Tool details and FAQUse cases, limits, privacy, and related tools
Overview
Convert text case without opening a document editor or developer tool. Paste text, choose the case format, and copy the output for headings, labels, filenames, code identifiers, AI output cleanup, and quick writing fixes.
Best for
- Converting text to uppercase, lowercase, title case, or sentence case.
- Turning words into camelCase, PascalCase, snake_case, kebab-case, or CONSTANT_CASE.

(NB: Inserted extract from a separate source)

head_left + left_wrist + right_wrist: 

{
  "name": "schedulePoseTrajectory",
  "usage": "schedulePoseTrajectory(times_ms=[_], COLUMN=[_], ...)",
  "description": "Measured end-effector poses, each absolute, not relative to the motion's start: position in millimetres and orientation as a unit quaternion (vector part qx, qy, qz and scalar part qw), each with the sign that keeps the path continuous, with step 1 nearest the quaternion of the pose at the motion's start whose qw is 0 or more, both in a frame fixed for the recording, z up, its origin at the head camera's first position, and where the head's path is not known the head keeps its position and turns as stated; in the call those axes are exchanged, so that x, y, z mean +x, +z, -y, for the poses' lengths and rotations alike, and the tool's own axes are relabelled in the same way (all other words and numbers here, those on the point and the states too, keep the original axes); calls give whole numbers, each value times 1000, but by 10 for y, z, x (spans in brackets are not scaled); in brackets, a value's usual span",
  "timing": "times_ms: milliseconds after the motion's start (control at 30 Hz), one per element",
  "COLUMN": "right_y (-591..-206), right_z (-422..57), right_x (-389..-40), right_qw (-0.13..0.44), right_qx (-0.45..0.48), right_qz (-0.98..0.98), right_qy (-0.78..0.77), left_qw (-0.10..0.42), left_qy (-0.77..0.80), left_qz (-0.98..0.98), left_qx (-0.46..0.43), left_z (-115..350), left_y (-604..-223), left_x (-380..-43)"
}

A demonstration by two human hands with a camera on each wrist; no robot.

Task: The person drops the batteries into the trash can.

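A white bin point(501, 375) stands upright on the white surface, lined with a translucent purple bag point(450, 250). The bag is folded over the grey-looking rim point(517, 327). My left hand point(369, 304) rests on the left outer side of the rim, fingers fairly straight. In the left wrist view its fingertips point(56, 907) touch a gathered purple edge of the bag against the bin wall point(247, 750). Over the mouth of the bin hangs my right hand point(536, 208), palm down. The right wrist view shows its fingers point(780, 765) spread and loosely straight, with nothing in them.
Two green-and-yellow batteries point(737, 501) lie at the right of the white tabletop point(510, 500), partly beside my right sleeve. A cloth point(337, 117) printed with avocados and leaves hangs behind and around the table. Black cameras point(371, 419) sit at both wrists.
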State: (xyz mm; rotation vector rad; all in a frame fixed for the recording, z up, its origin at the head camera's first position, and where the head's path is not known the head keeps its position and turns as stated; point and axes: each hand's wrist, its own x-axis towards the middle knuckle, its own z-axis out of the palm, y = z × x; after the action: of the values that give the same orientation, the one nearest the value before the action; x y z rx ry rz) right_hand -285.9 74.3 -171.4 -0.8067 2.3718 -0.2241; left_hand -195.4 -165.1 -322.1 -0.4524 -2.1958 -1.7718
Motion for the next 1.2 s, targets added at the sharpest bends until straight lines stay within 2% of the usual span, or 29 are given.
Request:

- Cleaning copied text, AI output, labels, filenames, and short snippets locally in the browser.
Not for
- Grammar correction, spellchecking, translation, or style-guide enforcement.
- Guaranteed code-safe identifiers, URL routing, database migrations, or publication-ready editorial review.
How it works
- Paste or type text into the text area.
- Choose the case mode from the selector.
- Click convert, then copy the converted output.
Limits and privacy
The converter uses browser Unicode rules and common word splitting. It does not detect proper nouns, enforce editorial style guides, validate code identifiers, or check route conflicts.
Common uses
- Convert an all-caps paragraph into sentence case.
- Turn a draft headline into title case.
- Create snake_case, kebab-case, camelCase, or CONSTANT_CASE names from copied words.
- Clean AI-generated labels before pasting them into docs, code, or spreadsheets.
Useful facts
- Tiny Work Tools Case Converter runs locally in the browser.
- It supports writing-focused and developer-focused case formats in one tool.
FAQ
What case formats does this converter support?
It supports uppercase, lowercase, title case, sentence case, camelCase, PascalCase, snake_case, kebab-case, and CONSTANT_CASE.
Does the case converter upload my text?
No. Text conversion runs locally in your browser after the page loads.
Will title case follow AP or Chicago style?
No. It uses simple word capitalization. Review final headlines if you need a specific editorial style guide.